» WORK REQUIRED: The lines needed are those below that contain the word "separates"; copy each one.

» RECORDS PROVIDED:
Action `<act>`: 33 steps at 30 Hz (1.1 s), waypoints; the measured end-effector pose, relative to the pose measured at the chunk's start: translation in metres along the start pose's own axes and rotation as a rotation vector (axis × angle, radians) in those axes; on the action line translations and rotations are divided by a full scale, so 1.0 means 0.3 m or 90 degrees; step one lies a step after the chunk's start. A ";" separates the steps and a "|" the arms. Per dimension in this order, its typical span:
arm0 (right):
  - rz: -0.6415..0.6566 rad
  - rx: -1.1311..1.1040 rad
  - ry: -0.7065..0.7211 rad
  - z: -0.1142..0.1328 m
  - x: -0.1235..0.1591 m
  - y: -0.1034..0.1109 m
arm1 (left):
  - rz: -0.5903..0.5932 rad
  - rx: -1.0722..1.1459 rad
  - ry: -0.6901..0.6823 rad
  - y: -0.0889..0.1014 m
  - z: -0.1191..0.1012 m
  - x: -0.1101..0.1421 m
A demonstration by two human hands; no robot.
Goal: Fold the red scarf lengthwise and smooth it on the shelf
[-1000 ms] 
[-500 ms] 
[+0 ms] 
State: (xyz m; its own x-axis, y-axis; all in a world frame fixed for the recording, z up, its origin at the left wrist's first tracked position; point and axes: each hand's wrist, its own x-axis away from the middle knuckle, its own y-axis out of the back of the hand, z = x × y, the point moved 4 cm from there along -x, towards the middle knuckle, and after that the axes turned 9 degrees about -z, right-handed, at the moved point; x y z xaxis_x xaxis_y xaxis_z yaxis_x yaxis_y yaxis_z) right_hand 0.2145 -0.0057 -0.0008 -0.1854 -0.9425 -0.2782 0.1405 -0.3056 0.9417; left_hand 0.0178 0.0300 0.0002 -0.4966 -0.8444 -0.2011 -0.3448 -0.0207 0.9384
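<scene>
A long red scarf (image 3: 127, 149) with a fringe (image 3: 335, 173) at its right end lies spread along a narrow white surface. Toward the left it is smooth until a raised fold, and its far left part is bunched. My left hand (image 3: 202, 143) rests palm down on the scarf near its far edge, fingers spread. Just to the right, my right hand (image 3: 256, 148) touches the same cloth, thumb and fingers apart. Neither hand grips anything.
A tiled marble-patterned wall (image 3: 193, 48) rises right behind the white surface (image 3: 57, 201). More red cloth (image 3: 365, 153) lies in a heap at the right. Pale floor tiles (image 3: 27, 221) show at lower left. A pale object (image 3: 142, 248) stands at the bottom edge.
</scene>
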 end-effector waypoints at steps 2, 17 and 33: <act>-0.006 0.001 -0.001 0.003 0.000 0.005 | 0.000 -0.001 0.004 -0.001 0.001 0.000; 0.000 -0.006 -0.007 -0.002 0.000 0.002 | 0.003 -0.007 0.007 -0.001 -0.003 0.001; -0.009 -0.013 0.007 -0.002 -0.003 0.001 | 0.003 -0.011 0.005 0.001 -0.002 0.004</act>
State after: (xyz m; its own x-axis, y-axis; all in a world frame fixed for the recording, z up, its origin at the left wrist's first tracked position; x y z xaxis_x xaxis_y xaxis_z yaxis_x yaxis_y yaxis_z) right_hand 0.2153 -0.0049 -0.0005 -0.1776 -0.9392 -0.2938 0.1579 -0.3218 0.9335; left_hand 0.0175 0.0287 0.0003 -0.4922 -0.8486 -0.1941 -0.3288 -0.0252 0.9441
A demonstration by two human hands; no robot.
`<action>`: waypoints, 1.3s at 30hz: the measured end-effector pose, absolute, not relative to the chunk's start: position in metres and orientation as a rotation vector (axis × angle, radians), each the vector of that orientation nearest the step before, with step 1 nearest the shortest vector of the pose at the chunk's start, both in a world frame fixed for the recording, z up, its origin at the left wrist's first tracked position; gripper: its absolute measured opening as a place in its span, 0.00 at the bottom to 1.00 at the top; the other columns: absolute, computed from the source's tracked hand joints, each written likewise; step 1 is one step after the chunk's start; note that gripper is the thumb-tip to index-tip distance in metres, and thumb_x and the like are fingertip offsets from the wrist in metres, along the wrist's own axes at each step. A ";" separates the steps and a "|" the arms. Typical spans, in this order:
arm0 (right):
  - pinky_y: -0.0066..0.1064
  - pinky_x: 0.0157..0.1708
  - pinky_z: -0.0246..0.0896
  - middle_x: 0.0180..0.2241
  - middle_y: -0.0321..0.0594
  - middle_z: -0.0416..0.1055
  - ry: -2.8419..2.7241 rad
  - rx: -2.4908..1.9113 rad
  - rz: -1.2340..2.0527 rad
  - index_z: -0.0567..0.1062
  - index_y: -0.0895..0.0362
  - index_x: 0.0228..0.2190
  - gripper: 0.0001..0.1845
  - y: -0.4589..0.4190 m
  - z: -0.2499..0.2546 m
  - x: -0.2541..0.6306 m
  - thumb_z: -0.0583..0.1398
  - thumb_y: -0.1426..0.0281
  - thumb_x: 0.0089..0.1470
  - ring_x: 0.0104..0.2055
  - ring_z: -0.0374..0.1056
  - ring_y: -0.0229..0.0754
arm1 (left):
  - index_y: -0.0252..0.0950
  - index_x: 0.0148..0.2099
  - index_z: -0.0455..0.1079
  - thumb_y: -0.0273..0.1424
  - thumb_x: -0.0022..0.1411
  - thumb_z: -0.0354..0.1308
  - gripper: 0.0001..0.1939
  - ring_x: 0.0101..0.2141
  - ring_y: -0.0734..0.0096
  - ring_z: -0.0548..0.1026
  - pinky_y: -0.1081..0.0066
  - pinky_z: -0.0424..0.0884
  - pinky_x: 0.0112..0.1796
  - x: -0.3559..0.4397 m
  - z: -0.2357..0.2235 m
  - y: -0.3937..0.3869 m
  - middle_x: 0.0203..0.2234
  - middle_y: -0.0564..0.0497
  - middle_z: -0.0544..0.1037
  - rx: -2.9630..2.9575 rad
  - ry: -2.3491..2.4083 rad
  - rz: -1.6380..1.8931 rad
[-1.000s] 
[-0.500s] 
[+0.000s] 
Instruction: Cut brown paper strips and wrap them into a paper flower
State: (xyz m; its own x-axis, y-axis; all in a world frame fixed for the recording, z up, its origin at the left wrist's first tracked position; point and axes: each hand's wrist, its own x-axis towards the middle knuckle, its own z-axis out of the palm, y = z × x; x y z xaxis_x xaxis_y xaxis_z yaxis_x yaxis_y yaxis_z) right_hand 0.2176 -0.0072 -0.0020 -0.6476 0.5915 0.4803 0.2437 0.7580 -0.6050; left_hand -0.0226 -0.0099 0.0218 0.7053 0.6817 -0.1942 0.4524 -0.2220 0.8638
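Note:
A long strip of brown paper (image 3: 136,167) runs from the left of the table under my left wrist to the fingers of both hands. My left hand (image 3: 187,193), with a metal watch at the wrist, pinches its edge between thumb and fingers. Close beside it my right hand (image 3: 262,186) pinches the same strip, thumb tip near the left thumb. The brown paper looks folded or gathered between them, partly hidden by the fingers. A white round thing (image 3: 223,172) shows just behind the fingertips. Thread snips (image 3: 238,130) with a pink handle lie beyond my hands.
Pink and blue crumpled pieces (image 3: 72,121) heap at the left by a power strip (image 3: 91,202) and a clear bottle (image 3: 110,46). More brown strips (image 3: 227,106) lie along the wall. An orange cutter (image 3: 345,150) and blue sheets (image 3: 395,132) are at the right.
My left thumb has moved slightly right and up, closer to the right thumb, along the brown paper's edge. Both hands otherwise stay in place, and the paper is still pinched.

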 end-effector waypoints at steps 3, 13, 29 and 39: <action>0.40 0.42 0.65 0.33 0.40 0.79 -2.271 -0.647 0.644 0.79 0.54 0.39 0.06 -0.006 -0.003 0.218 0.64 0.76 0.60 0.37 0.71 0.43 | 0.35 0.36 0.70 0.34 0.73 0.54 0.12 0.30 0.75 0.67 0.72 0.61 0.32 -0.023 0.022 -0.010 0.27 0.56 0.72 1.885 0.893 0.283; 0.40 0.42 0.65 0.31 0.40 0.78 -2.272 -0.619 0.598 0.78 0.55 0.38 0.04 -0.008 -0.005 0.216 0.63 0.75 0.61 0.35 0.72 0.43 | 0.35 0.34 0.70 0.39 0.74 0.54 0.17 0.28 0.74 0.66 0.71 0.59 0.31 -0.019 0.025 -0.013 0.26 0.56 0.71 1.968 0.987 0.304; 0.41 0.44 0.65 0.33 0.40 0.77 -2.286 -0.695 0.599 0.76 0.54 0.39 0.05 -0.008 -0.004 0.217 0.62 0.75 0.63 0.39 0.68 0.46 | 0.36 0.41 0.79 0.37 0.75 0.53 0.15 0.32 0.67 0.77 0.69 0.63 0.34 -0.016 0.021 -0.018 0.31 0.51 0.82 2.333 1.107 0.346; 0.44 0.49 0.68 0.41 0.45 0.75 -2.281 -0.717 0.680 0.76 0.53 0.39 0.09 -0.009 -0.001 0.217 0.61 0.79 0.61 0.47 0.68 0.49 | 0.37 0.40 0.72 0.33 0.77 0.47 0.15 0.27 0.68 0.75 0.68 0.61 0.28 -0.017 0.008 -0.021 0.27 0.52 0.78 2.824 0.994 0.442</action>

» ANSWER SECTION:
Action `<act>`: 33 steps at 30 Hz (1.1 s), waypoints; the measured end-effector pose, relative to the pose measured at the chunk's start: translation in metres along the start pose's own axes and rotation as a rotation vector (axis × angle, radians) in those axes; on the action line translations and rotations are divided by a full scale, so 1.0 means 0.3 m or 90 degrees; step one lies a step after the chunk's start. A ";" separates the steps and a "|" the arms. Per dimension in this order, its typical span:
`<action>`: waypoints, 1.3s at 30hz: the measured end-effector pose, absolute, not relative to the chunk's start: position in metres and orientation as a rotation vector (axis × angle, radians), each the vector of that orientation nearest the step before, with step 1 nearest the shortest vector of the pose at the chunk's start, both in a world frame fixed for the recording, z up, its origin at the left wrist's first tracked position; gripper: its absolute measured opening as a place in its span, 0.00 at the bottom to 1.00 at the top; the other columns: absolute, computed from the source's tracked hand joints, each written likewise; step 1 is one step after the chunk's start; note that gripper is the thumb-tip to index-tip distance in metres, and thumb_x and the like are fingertip offsets from the wrist in metres, along the wrist's own axes at each step. A ";" separates the steps and a "|" the arms. Typical spans, in this order:

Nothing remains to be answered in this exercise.